Cate Archibald, an undeclared freshman, said she thought the find was important for future historical research.

“I believe discoveries like this are key to understanding how people interacted in the past,” Archibald wrote in an email. “[Ben-Ezra] finding these unidentified medieval manuscripts provides historians with a huge springboard to appreciate encounters from the past.

The BU Libraries’ Special Collections are an accessible resource for all students, according to Dibbell, and contain ancient historical materials that encourage research and independent scholarly study.

Sam Johnson, an undeclared sophomore, said he was impressed the discovery was made at BU.

“I actually think it’s really cool, especially after two years of [COVID-19]”, Johnson said. “It’s a really practical discovery.
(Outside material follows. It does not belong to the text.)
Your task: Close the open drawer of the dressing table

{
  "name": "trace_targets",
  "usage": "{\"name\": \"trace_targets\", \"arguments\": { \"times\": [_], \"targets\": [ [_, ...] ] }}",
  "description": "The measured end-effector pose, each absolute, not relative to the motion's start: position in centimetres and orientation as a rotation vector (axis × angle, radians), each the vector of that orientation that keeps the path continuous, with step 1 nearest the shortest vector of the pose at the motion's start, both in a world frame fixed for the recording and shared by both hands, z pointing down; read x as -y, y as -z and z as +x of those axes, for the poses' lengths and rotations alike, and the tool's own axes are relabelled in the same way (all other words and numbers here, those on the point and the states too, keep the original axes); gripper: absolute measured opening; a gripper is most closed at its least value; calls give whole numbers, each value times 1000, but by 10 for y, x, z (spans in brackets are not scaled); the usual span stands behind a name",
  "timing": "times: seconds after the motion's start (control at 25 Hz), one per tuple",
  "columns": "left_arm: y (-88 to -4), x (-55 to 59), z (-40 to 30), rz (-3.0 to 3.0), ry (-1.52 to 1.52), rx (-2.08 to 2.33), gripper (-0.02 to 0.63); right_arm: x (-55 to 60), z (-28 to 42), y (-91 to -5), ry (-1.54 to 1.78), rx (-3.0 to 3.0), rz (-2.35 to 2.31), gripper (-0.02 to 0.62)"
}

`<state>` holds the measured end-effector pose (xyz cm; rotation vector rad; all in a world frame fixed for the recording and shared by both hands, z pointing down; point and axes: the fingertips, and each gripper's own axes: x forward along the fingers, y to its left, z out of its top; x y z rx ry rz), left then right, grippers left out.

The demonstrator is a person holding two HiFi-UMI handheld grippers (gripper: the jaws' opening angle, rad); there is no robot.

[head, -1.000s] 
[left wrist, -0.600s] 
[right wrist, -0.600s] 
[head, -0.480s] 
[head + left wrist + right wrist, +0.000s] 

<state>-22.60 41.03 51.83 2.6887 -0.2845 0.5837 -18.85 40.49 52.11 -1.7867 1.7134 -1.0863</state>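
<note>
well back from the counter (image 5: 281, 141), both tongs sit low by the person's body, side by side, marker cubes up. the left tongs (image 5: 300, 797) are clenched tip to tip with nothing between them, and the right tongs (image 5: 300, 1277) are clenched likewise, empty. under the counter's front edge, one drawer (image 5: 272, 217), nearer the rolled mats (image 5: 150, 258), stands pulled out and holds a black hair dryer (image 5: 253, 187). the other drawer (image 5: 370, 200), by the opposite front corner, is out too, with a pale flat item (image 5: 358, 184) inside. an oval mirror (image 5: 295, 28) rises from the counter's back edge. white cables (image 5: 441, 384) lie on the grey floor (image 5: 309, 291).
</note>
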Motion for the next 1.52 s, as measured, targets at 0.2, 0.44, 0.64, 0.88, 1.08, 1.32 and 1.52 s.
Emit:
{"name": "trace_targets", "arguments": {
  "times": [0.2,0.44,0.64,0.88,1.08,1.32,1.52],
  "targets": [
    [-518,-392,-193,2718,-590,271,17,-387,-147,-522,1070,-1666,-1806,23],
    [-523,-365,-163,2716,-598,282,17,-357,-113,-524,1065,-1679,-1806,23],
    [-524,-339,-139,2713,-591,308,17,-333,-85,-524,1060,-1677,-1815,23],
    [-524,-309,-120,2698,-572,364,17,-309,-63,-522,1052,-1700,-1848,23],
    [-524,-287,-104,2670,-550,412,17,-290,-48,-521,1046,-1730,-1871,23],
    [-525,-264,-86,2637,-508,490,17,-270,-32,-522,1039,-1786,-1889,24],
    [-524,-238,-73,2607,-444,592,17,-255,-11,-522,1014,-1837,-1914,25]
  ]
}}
For history students this is really important because I don’t think many other schools have found medieval manuscripts and we have such close access to them.

Ben-Ezra beginning his first semester at law school this fall, he offered advice to other undergraduates majoring in history at BU, stressing the importance of learning outside the classroom .

“Get involved in something that interests you,” Ben-Ezra wrote. “There are so many amazing opportunities the University has to offer, and the most memorable and valuable lessons you learn may be right outside of the conventional classroom. Second, enjoy every moment you have in college, especially those with friends. [BU] is a special place with special people – savor every moment.